Fairyland Park was a popular Kansas City amusement park owned and operated by the Brancato family from 1923 to 1977. At its height in the mid-twentieth century, the park featured three roller coasters, an eight-story ferris wheel, a massive swimming pool, among other attractions. Like many public spaces in Missouri, the park employed segregationist policies, and they only admitted Black patrons at the end of the season as part of their school group days. This flyer, created by the NAACP Youth Council, advocates for the desegregation of Fairyland Park and represents the fight against racial discrimination in Kansas City’s public spaces in the early 1960s.

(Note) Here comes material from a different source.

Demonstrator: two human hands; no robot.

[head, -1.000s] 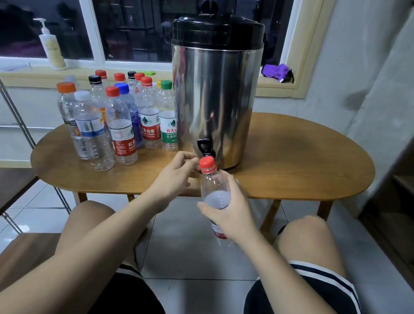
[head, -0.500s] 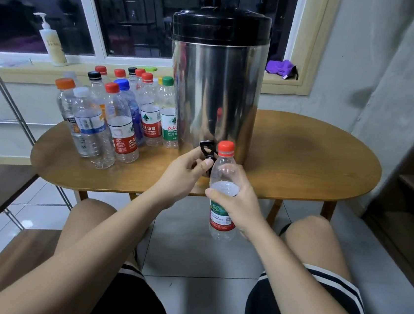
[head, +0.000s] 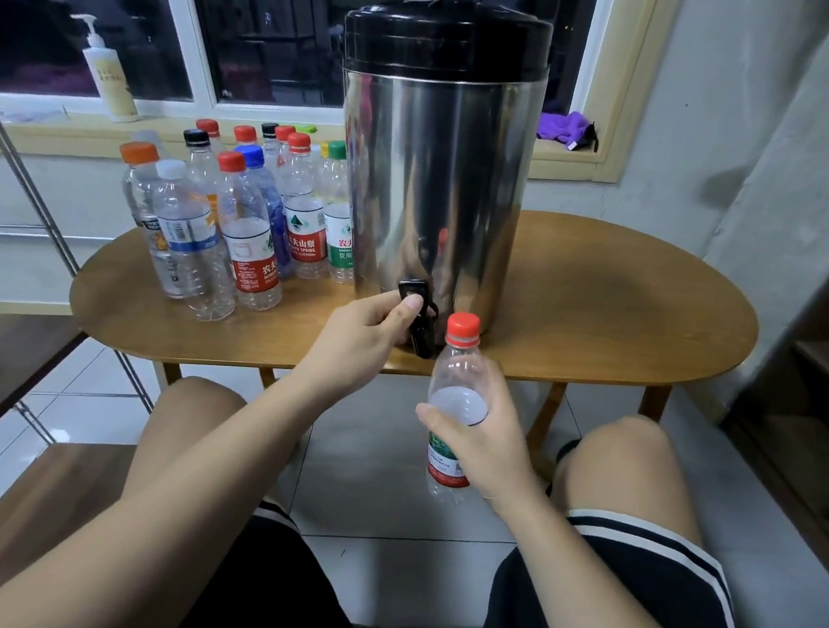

The Youth Council led a three-year campaign targeting the park’s Jim Crow practices. In April 1961, the group picketed the Kansas City Board of Education building to end school picnics at Fairyland. The demonstrations moved to the park’s premises that summer when protestors blocked Fairyland’s entrance with their vehicles. In June 1962, police arrested twenty-five Council members for standing at the Fairyland entrance for three hours after being refused entry. That same year, the group protested on the steps of City Hall and later publicly opposed the Kansas City Red Cross for their choice to use Fairyland’s “Crystal Pool” for training. The protests gained momentum the following summer when members of the Kansas City chapter of the Congress of Racial Equality entered the park.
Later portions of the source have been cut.